**Work to be completed**
What you return should match the listing exactly, minus its images.

**Dataset content**

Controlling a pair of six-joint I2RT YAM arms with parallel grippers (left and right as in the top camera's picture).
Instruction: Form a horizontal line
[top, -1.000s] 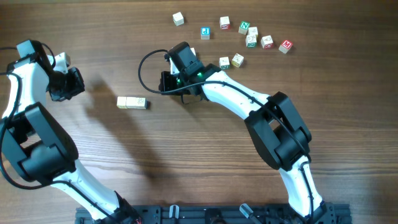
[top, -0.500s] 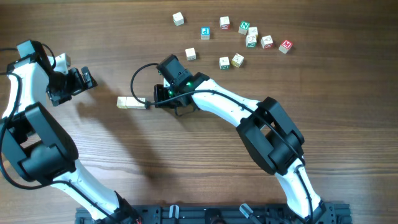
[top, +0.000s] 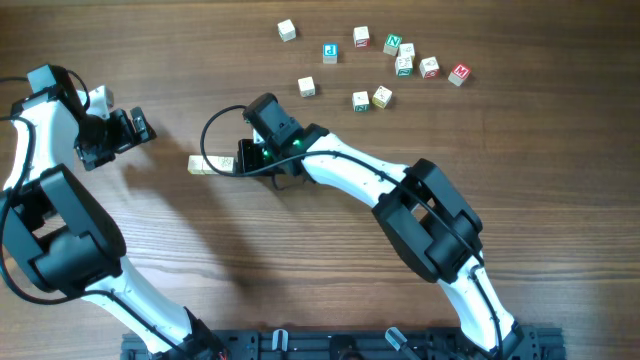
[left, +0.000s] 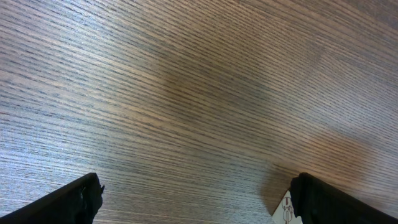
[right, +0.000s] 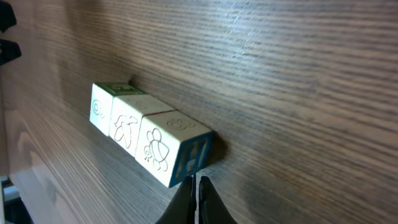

**Result of this exercise**
Controlling a pair of six-joint I2RT YAM arms with parallel grippers (left and right as in the top camera's picture).
Instruction: Form a horizontal line
[top, -1.000s] 
[top, -0.500s] 
[top, +0.000s] 
[left, +0.000s] 
[right, +0.000s] 

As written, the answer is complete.